There are many reasons to let this giveaway expire, including wind energy's inherent unreliability and its inability to stand on its own two feet after 20 years. But one of the most compelling reasons is provided in a study released Sept. 14 by the NorthBridge Group, an energy consultancy. The study discusses a government-created economic distortion called "negative pricing.
 
"This is how it works. Coal- and nuclear-fired plants provide a reliable supply of electricity when the demand is high, as on a hot summer day. They generate at lower levels when the demand is low, such as at night.

But wind producers collect a tax credit for every kilowatt hour they generate, whether utilities need the electricity or not. If the wind is blowing, they keep cranking the windmills.

Why? The NorthBridge Group's report ("Negative Electricity Prices and the Production Tax Credit") finds that government largess is so great that wind producers can actually pay the electrical grid to take their power when demand is low and still turn a profit by collecting the credit—and they are increasingly doing so. The wind pretax subsidy is actually higher than the average price for electricity in many of the wholesale markets tracked by the Energy Information Administration.

This practice drives the price of electricity down in the short run. Wind-energy supporters say that's a good thing. But it is hazardous to the economy's health in the long run.

Temporarily lower energy prices driven by wind-power's negative pricing will cripple clean-coal and nuclear-power companies. But running coal and nuclear out of business is not good for the U.S. economy. There is no way a country like this one—which uses 20% to 25% of all the electricity in the world—can operate with generators that turn only when the wind blows.

The Obama administration and other advocates of wind power argue that the subsidy provided by the tax credit allows the wind industry to sustain American jobs. But they are jobs that exist only because of the subsidy. Keeping a weak technology alive that can't make it on its own won't create nearly as many jobs as the private sector could create if it had the kind of low-cost, reliable, clean electricity that wind power simply can't generate.

While the cost of renewable energy has declined over the years, it is still far more expensive than conventional sources. And even the administration's secretary of energy, Steven Chu, calls wind "a mature technology," which should mean it is sufficiently advanced to compete in a free market without government subsidies. If wind power cannot compete on its own after 20 years without costly special privileges, it never will.
 
Mr. Alexander is a Republican senator from Tennessee. Mr. Pompeo is a Republican congressman from Kansas.
 
A version of this article appeared September 19, 2012, on page A13 in the U.S. edition of The Wall Street Journal, with the headline: Puff, the Magic Drag on the Economy.
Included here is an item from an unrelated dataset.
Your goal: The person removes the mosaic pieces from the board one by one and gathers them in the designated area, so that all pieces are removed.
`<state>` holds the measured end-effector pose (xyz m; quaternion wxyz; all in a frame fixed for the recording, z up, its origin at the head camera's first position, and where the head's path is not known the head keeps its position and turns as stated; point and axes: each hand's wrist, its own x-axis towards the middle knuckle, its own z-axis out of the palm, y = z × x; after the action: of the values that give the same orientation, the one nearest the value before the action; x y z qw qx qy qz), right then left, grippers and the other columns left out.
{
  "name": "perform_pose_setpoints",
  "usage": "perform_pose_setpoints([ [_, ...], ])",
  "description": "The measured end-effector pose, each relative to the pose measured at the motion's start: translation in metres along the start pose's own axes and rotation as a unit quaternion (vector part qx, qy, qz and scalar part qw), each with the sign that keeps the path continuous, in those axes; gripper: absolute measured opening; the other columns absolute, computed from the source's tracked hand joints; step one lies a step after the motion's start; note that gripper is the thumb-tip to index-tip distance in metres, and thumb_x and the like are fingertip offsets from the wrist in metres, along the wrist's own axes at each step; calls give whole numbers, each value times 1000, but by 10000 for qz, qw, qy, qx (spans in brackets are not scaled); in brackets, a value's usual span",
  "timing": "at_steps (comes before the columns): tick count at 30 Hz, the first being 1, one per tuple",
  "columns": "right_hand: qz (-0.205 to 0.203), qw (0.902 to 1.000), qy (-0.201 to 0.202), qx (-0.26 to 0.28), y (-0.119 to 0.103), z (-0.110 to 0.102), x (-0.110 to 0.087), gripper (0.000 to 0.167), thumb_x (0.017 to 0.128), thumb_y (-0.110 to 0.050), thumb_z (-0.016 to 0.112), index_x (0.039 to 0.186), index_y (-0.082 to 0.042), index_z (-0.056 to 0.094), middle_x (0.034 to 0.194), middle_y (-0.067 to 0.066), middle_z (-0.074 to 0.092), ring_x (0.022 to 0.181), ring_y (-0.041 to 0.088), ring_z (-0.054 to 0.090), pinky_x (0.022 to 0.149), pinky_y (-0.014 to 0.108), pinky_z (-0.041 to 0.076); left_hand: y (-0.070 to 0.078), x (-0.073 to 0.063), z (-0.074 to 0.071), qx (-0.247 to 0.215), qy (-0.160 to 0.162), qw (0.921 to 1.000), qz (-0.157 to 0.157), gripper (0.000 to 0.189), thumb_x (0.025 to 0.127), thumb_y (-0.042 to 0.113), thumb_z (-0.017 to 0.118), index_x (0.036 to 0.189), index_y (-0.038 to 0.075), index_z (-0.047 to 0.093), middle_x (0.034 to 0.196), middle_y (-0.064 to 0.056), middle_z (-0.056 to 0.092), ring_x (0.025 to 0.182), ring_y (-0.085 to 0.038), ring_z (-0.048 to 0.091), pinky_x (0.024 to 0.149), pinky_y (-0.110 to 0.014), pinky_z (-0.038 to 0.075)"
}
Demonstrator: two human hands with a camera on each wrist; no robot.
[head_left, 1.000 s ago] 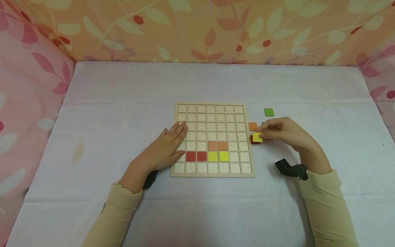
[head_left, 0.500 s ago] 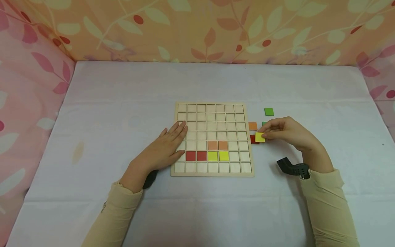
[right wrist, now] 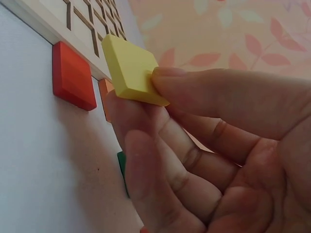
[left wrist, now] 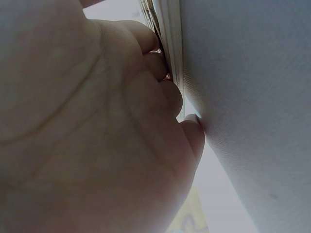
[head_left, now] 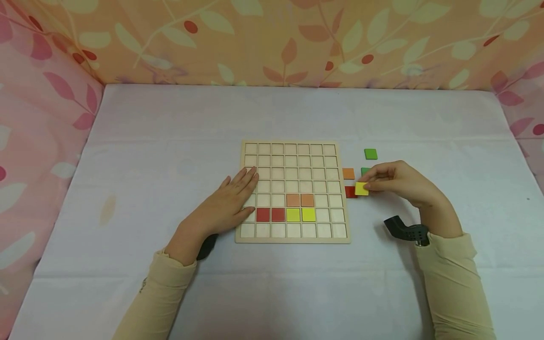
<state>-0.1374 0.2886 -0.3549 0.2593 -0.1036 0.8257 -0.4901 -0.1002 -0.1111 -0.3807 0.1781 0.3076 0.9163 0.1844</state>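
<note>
On the white-covered counter (head_left: 170,118) lies one pale board (head_left: 293,240), divided into seven rows of seven square cells. Six tiles sit in it: two red tiles (head_left: 263,215) and two yellow tiles (head_left: 293,215) side by side in the second row from the near edge, and two orange tiles (head_left: 293,200) in the row beyond, directly above the yellow pair. Four more lie off its right side: one loose red tile (head_left: 350,191), one loose orange tile (head_left: 348,174) and two loose green tiles (head_left: 370,154), the nearer of these mostly hidden by the right hand (head_left: 397,185). That hand's grip is pinching one further yellow tile, the held tile (right wrist: 133,68), between thumb and fingers, raised above the counter and tilted, near the loose red one. The left hand (head_left: 225,203) has its grip spread, straight fingers resting on the board's left side.

Compared with a second ago, the right hand and its tile have shifted slightly right, away from the board, uncovering more of the loose red tile. The left hand and the six placed tiles are where they were.
</note>
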Motion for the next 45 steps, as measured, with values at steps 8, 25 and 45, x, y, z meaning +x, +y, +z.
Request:
perform_pose_setpoints([
  [8, 43, 9999, 16, -113, 1, -6, -2, 18, 87, -3, 65, 101, 9, 67, 88, 1, 70, 75, 13, 63, 68, 25, 53, 0, 1, -1, 12, 22, 10000, -4, 71, 98, 28, 48, 150, 1, 9, 158, -12, 1, 144, -25, -3, 113, -51, 7],
  [25, 602, 9974, 42, -382, 12, -14, -5, 21, 87, -3, 65, 103, 10, 65, 84, 1, 68, 73, 11, 60, 68, 24, 52, 1, 0, 0, 21, 49, 10000, 36, 71, 97, 27, 49, 150, -1, 11, 157, -13, 2, 144, -27, -1, 113, -52, 8],
  [45, 781, 9930, 199, -862, 11, -16, -8, 24, 84, -5, 69, 104, 9, 67, 99, 11, 68, 82, -1, 59, 71, 18, 50, -1, 0, 1, -121, -28, 9999, -35, 70, 98, 27, 47, 150, 1, 8, 158, -10, -1, 144, -24, -5, 113, -51, 6],
])
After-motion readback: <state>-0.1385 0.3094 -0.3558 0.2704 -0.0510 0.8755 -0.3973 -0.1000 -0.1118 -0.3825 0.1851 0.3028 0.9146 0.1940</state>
Antarctic Sea Ice Sets Another Record

From Forbes:

Antarctic sea ice set another record this past week, with the most amount of ice ever recorded on day 256 of the calendar year (September 12 of this leap year). Please, nobody tell the mainstream media or they might have to retract some stories and admit they are misrepresenting scientific data.

National Public Radio (NPR) published an article on its website last month claiming, “Ten years ago, a piece of ice the size of Rhode Island disintegrated and melted in the waters off Antarctica. Two other massive ice shelves along the Antarctic Peninsula had suffered similar fates a few years before. The events became poster children for the effects of global warming. … There’s no question that unusually warm air triggered the final demise of these huge chunks of ice.”

NPR failed to mention anywhere in its article that Antarctic sea ice has been growing since satellites first began measuring the ice 33 years ago and the sea ice has been above the 33-year average throughout 2012.

Read the rest of the article here.

Tuesday, September 18, 2012

Fracks of life – & death – for NY pol

From the New York Post (editor comments in green):

One of the state Legislature’s leading backers of “hydrofracking’’ for natural gas has received death threats from what he believes are environmental radicals opposed to the controversial drilling technique, The Post has learned.

“There have been repeated threats to me of bodily harm,’’ Deputy Senate Majority Leader Thomas Libous (R-Binghamton) angrily told The Post.

“There have been calls saying, ‘We know where you live,’ ‘We’ll come to your house’ — that kind of stuff,’’ Libous continued.

Libous said he had notified law enforcement of the threats. (surely they'll get right on this)

Libous also alleged that environmental activists have been making personal and political threats against local officials throughout the Southern Tier region along the Pennsylvania border, where huge deposits of natural gas are located.

Gov. Cuomo signaled while running for office two years ago that he favored fracking, as long as the process can be conducted safely.

Cuomo administration insiders say a final decision may not come until after the November election. (conveniently enough)

Just because this is reported, does not make it true. However, this is how the radical wing of the environmental often operate, look at the Occupy Wall Street crowd for exhibit A. This is why conservatives need to be in this debate, because the debate has been controlled by the far left for far too long.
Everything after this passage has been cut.